WHAT NEEDS TO BE DONE:
Without changing a word, repeat the data, and include no pictures.

DATA EXCERPT:
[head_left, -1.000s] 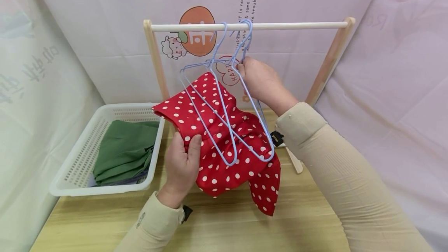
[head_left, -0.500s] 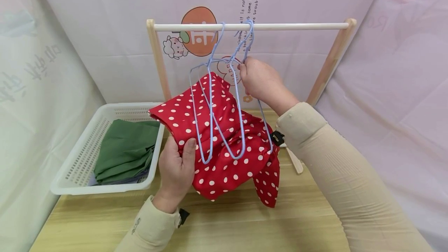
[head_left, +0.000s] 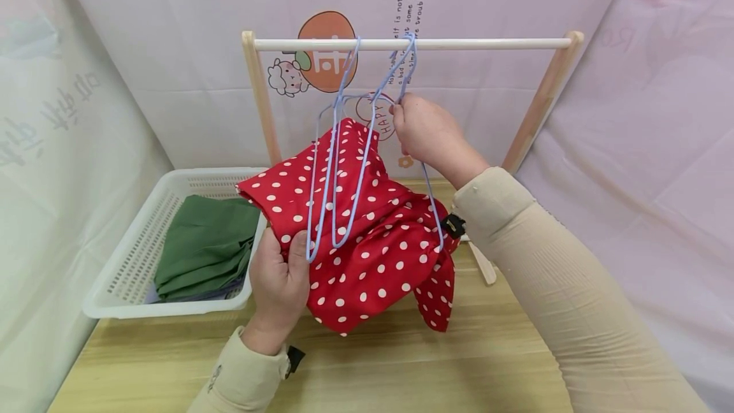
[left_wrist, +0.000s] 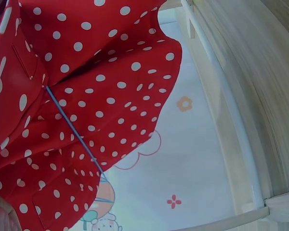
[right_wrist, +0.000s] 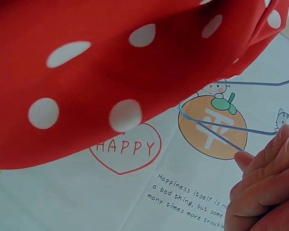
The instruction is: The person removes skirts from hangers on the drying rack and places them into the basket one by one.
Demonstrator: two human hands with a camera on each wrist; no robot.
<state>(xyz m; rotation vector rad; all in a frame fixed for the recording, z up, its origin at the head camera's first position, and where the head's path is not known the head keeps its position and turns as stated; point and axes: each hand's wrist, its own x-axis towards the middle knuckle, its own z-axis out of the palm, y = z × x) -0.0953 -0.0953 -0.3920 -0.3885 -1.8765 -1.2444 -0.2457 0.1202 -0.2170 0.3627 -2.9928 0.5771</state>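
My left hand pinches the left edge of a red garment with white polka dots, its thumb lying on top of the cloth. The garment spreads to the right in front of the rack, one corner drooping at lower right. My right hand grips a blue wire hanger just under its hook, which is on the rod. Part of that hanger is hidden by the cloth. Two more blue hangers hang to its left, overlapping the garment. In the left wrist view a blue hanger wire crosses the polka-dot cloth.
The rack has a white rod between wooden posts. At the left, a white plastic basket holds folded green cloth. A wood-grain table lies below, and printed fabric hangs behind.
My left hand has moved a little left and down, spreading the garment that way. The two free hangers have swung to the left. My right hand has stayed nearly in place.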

YOUR SOLUTION:
[head_left, -1.000s] 
[head_left, -0.500s] 
[head_left, +0.000s] 
[left_wrist, +0.000s] 
[right_wrist, +0.000s] 
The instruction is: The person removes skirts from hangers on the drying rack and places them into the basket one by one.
Demonstrator: two human hands with a camera on each wrist; no robot.
<state>(xyz m; rotation vector rad; all in a frame fixed for the recording, z up, its origin at the head camera's first position, and where the head's path is not known the head keeps its position and turns as stated; point and axes: each hand's wrist, its own x-axis towards the middle knuckle, its own z-axis out of the palm, y = z × x) -0.0953 -0.0953 -0.3920 -0.3885 -1.8765 -1.2444 -0.2457 0.1202 -0.2170 0.3627 -2.9928 0.5771</state>
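My left hand pinches the left edge of a red garment with white polka dots, its thumb lying on top of the cloth. The garment spreads to the right in front of the rack, one corner drooping at lower right. My right hand grips a blue wire hanger just under its hook, which is on the rod. Part of that hanger is hidden by the cloth. Two more blue hangers hang to its left, overlapping the garment. In the left wrist view a blue hanger wire crosses the polka-dot cloth.
The rack has a white rod between wooden posts. At the left, a white plastic basket holds folded green cloth. A wood-grain table lies below, and printed fabric hangs behind.
My left hand has moved a little left and down, spreading the garment that way. The two free hangers have swung to the left. My right hand has stayed nearly in place.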

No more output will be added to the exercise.